One day, I went to feed and water Wilbur, but he didn’t
move. He had passed away in the night.
I tried to think of the best way to break the news to my daughter.
I went to her room, and sat beside her. “Honey, Wilbur died last night. He’s
not with us any more,” I said.
“Well, where is he?” she asked.
“God took him to heaven to be with Him,” I said.
She thought about it for a minute and asked, “What does God want with a dead hamster?”
My daughter is a very social girl and is always being
invited to parties. This week, she’s invited to this girl’s birthday party,
that girl’s Summer cookout, and another girl’s sleepover.

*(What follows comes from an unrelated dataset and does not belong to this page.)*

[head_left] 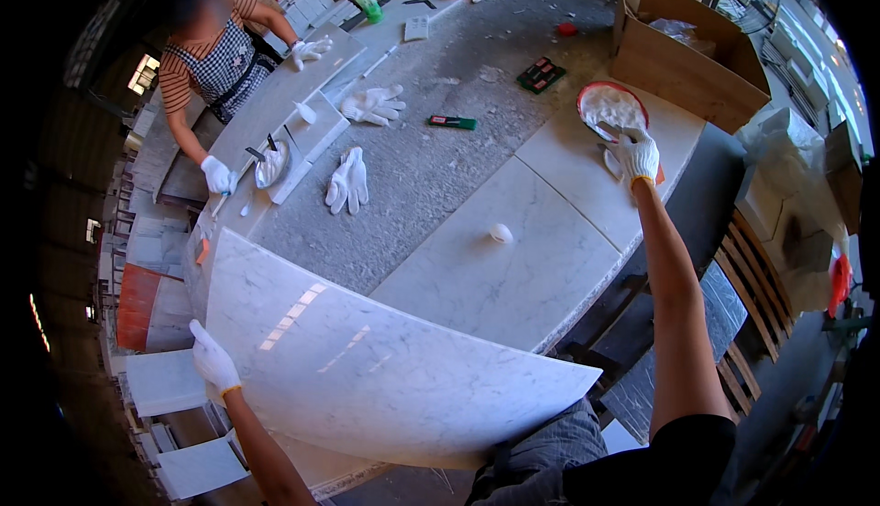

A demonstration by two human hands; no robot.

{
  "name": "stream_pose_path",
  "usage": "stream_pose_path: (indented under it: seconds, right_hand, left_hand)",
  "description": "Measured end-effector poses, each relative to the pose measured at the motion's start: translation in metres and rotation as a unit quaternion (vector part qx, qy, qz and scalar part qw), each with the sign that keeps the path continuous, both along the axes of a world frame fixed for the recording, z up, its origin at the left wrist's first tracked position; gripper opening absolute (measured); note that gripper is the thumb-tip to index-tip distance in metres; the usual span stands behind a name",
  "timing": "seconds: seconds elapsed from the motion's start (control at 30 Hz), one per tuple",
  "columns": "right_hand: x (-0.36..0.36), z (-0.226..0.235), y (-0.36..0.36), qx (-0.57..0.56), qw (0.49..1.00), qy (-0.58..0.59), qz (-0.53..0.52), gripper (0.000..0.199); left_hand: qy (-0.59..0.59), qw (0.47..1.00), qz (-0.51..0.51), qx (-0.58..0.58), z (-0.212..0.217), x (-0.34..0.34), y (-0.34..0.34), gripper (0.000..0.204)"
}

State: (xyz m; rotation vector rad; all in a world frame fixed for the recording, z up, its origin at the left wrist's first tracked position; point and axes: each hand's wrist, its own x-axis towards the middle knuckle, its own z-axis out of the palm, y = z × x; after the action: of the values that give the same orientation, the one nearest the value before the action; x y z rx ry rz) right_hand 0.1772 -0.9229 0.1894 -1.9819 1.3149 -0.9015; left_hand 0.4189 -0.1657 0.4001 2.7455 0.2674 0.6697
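A polished white marble slab [385, 359] with grey veins leans up in front of me. My left hand [214, 359], in a white knit glove, grips its left edge. Out to the right, my gloved right hand [638, 154] is at the near rim of a red-rimmed bowl [612, 93] filled with white paste. Its fingers are closed; a thin tool seems to be in them, but its kind is hidden. Beside that hand lie a pale blade-like piece [612, 163] and a small orange thing [660, 174]. A white blob [501, 233] sits on the flat marble tile [477, 277].
Across the dusty table, a person in a checked apron [240, 71] has gloved hands on stone strips. Two loose white gloves [348, 181], a green-and-black tool [452, 123], a black tray [541, 75] and a paste bowl [272, 165] lie between. A cardboard box [687, 52] stands far right.
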Motion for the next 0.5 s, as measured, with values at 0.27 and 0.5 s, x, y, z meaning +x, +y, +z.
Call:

The trouble is, we
don’t find out about a Friday-night-to-Saturday-morning sleepover until after
school late on the Friday of. Then it’s, “You didn’t get me a present to take
to the party? Yes, I did, I told you two weeks ago that Vicky’s birthday was
sometime this month, and she said she was going to invite me if she had a
party…” Somehow, there is special coding in the previous sentence that
translates to “I’d like to attend Vicky’s slumber party on the 15th starting at
six o’clock Friday evening and ending around 9:00 Saturday morning.”
Regardless, this was one of those days. Except it was a
day party on a Sunday. We darted out of the church house as soon as the last
note was sung, had to run to Wal Mart and purchase a present, wrap it with tape
and tissue paper purchased at the Dollar Store, get Rachael to sign a Drug
Store birthday card, and deliver our daughter with a wrapped present and card
to the door of her friend’s house, hopefully before noon.
We barely made it. We told Rachael we would pick her up
7:00 p.m. before the evening service at church.
The weather turned off bad that evening. It got cold and
dark, and started to rain. My wife pulled in the driveway and instructed me to
go in and get our daughter. I dashed through the rain and rang the doorbell.
The man of the house answered the door.
“Hello, can I help you?” he said.
I said, “I’m here to pick up Rachael.”
“Oh, okay” he said, and he looked a little disappointed. “She’s in the
kitchen,” he told me.
“Rachael,” he called, “There’s a man here to pick you up.” Then to me,
“She’ll be right out.”
So I stood there, exchanging pleasantries with the man; Where do you work?
Have you lived here long? How many children do you have? That kind of chatter.
Eventually, a nice-looking lady with long black hair came out of the kitchen
and asked me, “Who are you, again and where are you taking me?”
I clarified, “I’m here to pick up Rachael.”
“Yes, I’m Rachel,” she said. And the man added, “my wife, Rachel.”
“I’m here for my daughter, Rachael.” They both looked confused.
“She’s supposed to be at a party at Anna’s?” I added.
“Oh, Anna lives next door!” they said with a huge sigh of relief. We all
shared an embarrassing laugh. I apologized for the inconvenience I had done
them, and bid them good night.
However, I thought I heard him say as he shut the door behind me, “So, is there something we need to talk about?”